◆ **Aim of the task**:
The response must consist of the lines below from the one with "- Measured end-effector" through the one with "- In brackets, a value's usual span", exactly as they appear and with both ends kept.

◆ **The data**:
-------

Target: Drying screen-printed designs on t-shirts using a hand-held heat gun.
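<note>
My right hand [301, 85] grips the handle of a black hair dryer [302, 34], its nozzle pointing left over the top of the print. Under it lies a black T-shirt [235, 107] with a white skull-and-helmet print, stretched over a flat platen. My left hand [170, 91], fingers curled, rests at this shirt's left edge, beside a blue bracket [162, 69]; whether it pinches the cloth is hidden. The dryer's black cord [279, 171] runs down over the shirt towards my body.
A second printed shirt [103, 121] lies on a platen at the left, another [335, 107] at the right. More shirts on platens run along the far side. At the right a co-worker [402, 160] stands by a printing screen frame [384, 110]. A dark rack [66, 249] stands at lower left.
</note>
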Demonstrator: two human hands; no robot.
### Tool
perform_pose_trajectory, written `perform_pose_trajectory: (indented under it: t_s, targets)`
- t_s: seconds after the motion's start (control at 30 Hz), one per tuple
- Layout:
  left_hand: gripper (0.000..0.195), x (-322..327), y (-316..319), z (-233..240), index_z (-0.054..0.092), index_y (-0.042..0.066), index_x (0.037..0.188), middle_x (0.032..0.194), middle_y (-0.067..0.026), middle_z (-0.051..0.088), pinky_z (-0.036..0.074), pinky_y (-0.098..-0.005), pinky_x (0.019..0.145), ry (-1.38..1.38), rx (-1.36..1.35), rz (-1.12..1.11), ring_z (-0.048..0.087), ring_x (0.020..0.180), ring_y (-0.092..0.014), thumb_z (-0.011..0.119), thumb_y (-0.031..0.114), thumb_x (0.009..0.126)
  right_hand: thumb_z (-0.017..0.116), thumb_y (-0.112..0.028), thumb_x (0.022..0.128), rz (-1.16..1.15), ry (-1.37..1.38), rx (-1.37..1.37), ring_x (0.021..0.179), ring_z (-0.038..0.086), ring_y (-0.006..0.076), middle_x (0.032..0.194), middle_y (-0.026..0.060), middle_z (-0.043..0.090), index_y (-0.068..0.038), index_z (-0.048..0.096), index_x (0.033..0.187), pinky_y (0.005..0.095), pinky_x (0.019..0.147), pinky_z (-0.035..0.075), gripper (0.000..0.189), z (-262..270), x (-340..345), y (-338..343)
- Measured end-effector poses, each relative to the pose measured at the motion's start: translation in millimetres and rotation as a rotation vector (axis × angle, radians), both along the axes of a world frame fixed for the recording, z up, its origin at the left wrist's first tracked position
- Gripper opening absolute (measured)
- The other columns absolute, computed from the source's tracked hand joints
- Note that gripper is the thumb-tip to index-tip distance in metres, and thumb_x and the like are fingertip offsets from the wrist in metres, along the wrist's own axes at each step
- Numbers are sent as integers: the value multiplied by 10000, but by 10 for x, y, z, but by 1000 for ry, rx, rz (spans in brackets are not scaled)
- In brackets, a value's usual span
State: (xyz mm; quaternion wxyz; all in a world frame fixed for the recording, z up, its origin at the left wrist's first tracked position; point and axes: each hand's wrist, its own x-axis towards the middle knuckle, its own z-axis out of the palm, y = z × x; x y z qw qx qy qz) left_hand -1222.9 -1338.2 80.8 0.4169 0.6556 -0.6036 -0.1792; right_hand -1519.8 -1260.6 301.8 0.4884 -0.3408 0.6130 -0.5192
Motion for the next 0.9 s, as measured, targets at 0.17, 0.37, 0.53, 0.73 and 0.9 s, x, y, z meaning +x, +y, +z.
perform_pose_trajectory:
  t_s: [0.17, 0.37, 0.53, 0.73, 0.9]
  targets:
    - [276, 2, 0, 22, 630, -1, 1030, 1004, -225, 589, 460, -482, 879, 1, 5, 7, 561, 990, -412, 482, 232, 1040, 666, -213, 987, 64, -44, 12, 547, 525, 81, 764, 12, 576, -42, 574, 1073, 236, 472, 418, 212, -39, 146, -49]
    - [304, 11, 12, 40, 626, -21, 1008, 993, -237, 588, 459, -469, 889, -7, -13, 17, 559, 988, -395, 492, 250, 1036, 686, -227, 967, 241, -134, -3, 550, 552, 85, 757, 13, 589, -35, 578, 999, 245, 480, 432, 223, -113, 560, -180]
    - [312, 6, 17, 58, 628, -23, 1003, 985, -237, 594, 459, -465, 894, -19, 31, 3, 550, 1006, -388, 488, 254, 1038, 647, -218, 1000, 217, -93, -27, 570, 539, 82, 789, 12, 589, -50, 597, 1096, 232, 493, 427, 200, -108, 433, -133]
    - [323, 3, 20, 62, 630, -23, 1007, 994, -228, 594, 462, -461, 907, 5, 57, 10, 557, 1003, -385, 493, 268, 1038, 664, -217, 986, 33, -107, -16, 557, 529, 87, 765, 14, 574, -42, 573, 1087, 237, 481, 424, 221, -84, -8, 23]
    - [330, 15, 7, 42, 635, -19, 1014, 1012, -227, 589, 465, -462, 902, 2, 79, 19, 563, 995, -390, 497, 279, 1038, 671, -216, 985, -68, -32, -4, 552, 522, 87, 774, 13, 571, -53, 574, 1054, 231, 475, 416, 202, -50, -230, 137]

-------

◆ **Completed task**:
- Measured end-effector poses, each relative to the pose measured at the motion's start: translation in millimetres and rotation as a rotation vector (axis × angle, radians), both along the axes of a world frame fixed for the recording, z up, its origin at the left wrist's first tracked position
- Gripper opening absolute (measured)
- The other columns absolute, computed from the source's tracked hand joints
- Note that gripper is the thumb-tip to index-tip distance in metres, and thumb_x and the like are fingertip offsets from the wrist in metres, along the wrist's own axes at each step
- Numbers are sent as integers: the value multiplied by 10000, but by 10 for x, y, z, but by 1000 for ry, rx, rz (spans in brackets are not scaled)
- In brackets, a value's usual span

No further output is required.